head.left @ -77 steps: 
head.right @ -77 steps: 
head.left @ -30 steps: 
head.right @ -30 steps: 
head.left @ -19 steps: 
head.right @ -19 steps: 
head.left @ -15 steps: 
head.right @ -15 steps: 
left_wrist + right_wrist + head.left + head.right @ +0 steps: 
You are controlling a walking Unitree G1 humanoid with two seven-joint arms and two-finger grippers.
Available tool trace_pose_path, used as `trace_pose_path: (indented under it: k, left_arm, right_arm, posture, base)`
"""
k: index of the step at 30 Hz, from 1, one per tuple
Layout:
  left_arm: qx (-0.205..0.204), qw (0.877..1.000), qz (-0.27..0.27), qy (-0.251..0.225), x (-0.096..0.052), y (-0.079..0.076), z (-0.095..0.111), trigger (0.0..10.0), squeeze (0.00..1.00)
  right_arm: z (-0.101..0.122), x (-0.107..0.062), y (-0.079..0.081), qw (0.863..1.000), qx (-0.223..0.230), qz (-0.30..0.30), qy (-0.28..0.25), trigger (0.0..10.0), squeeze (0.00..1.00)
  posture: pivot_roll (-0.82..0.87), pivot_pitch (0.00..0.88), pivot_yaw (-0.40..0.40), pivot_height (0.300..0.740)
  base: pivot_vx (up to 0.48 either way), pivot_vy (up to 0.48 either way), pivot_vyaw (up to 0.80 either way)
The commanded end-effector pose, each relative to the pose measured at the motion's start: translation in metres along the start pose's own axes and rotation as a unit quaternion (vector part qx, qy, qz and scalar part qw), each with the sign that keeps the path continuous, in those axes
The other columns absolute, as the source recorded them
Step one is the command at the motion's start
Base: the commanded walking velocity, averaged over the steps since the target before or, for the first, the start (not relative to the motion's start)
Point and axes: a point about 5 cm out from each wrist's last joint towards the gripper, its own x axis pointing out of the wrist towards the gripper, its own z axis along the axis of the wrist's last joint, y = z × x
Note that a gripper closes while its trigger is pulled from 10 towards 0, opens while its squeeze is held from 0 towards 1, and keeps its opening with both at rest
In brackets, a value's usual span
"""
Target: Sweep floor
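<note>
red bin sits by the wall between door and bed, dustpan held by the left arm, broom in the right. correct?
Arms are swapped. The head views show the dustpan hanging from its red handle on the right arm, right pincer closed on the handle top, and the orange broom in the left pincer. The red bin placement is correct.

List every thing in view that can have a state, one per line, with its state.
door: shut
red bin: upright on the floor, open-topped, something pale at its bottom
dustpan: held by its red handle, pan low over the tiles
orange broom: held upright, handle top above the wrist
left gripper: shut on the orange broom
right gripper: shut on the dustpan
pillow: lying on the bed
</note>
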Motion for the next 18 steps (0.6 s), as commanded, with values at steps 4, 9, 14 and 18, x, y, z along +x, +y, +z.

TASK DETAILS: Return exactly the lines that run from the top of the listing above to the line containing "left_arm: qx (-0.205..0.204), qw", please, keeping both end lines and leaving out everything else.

RESPONSE AREA:
head.left @ -77 steps: 
head.right @ -77 steps: 
head.left @ -30 steps: 
head.right @ -30 steps: 
head.left @ -19 steps: 
head.right @ -19 steps: 
head.left @ -15 steps: 
head.right @ -15 steps: 
left_wrist + right_wrist + head.left + head.right @ +0 steps: 
You are controlling a walking Unitree G1 humanoid with two seven-joint arms and two-finger grippers.
Available tool trace_pose_path, used as `trace_pose_path: (indented under it: k, left_arm, right_arm, posture, base)`
"""
k: index of the step at 30 Hz, from 1, one per tuple
Layout:
  left_arm: qx (-0.205..0.204), qw (0.877..1.000), qz (-0.27..0.27), qy (-0.251..0.225), x (-0.096..0.052), y (-0.079..0.076), z (-0.095..0.111), trigger (0.0..10.0), squeeze (0.00..1.00)

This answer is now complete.